» TASK DIRECTIONS
Once the line holding "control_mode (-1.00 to" is found in the entries below, transcribe exactly every line up to and including the one holding "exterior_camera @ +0", but leave out the pictures.

» RECORDED DATA
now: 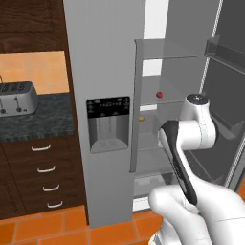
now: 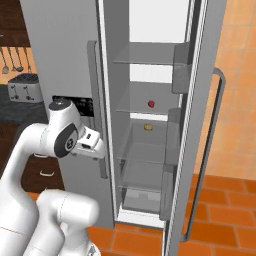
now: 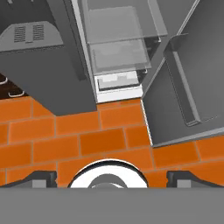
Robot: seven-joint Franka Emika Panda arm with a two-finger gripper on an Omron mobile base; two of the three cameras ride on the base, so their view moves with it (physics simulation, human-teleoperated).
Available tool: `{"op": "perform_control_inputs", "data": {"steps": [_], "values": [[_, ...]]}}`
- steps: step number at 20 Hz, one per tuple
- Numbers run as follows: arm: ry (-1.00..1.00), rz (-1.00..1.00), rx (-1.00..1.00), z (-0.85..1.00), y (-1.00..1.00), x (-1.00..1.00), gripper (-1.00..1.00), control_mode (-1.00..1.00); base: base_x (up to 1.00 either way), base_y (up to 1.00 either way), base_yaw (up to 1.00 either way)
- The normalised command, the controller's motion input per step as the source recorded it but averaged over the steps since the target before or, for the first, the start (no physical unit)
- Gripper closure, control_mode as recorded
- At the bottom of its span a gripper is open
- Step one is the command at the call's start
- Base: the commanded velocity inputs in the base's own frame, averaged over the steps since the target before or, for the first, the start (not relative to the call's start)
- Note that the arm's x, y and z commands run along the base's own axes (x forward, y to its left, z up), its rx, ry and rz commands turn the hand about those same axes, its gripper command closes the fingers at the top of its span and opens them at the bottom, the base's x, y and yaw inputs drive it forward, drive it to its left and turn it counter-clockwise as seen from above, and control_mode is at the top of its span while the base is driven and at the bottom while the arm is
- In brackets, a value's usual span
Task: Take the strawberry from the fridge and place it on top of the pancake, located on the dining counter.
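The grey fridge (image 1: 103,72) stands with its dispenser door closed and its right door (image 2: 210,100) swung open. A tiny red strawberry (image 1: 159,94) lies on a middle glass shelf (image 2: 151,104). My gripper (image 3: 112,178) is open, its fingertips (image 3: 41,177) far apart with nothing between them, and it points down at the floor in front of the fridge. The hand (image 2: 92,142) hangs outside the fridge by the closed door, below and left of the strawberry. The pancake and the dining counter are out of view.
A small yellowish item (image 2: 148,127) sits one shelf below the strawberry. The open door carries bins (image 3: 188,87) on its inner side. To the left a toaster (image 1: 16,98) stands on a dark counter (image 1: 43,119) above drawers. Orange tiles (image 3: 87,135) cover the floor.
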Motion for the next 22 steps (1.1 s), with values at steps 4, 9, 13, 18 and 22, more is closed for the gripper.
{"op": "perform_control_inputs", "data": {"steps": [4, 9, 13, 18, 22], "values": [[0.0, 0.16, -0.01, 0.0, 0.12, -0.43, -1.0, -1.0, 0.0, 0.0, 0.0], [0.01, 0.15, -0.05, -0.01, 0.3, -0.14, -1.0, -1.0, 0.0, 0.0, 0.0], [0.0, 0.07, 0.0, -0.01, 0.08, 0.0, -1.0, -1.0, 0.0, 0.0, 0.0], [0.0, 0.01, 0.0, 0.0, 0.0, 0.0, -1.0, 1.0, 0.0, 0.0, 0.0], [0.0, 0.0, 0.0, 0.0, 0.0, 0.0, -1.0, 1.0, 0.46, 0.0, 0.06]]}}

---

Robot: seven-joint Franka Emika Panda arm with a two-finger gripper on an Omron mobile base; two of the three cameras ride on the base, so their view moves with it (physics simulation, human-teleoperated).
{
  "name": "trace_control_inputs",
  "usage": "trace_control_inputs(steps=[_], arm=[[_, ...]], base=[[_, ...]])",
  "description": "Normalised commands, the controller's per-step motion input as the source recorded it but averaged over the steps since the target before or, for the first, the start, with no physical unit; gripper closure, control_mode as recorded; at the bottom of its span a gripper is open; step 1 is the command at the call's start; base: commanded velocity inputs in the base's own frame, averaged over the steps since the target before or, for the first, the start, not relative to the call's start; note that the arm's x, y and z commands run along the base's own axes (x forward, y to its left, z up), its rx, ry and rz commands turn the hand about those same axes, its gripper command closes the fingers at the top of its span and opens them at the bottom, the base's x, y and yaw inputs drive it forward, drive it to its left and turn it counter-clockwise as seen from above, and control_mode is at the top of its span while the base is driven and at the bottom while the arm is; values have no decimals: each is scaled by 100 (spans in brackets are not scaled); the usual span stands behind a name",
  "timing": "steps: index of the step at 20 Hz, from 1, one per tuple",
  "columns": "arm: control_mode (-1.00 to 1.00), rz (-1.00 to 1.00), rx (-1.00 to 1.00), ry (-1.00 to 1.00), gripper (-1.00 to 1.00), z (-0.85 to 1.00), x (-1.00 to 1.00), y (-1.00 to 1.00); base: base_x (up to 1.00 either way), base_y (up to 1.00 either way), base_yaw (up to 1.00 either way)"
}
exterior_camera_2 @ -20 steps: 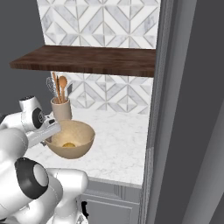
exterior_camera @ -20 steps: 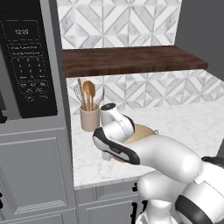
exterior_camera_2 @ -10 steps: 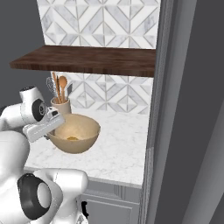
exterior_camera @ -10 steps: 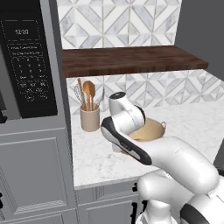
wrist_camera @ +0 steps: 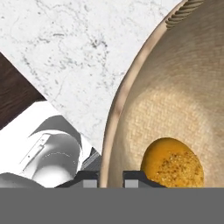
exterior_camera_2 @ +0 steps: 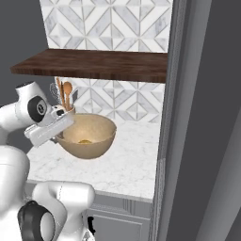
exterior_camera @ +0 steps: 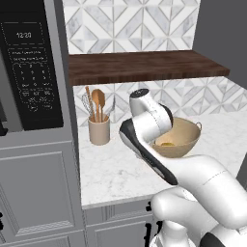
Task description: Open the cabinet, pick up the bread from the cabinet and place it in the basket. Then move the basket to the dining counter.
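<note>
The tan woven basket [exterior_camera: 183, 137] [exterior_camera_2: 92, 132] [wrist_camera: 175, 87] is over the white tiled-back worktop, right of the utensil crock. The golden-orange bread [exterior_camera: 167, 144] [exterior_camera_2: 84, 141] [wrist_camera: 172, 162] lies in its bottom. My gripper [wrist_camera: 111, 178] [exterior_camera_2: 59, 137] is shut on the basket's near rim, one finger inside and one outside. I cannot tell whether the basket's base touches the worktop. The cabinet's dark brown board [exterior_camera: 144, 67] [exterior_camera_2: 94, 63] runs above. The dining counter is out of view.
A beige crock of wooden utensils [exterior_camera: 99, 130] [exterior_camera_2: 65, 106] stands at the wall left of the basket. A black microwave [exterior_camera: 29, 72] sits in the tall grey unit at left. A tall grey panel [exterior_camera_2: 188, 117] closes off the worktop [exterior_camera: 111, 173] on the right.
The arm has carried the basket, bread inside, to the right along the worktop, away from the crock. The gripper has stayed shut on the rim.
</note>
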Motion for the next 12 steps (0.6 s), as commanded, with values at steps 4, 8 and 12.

» TASK RESPONSE
  "columns": "arm: control_mode (-1.00 to 1.00), rz (-1.00 to 1.00), rx (-1.00 to 1.00), ry (-1.00 to 1.00), gripper (-1.00 to 1.00), z (-0.85 to 1.00), x (-1.00 to 1.00), y (-1.00 to 1.00); base: base_x (up to 1.00 either way), base_y (up to 1.00 either way), base_yaw (up to 1.00 either way)"
}
exterior_camera_2 @ -20 steps: 
exterior_camera @ -20 steps: 
exterior_camera_2 @ -10 steps: 
exterior_camera @ -10 steps: 
wrist_camera @ +0 steps: 
exterior_camera_2 @ +0 steps: 
exterior_camera @ +0 steps: 

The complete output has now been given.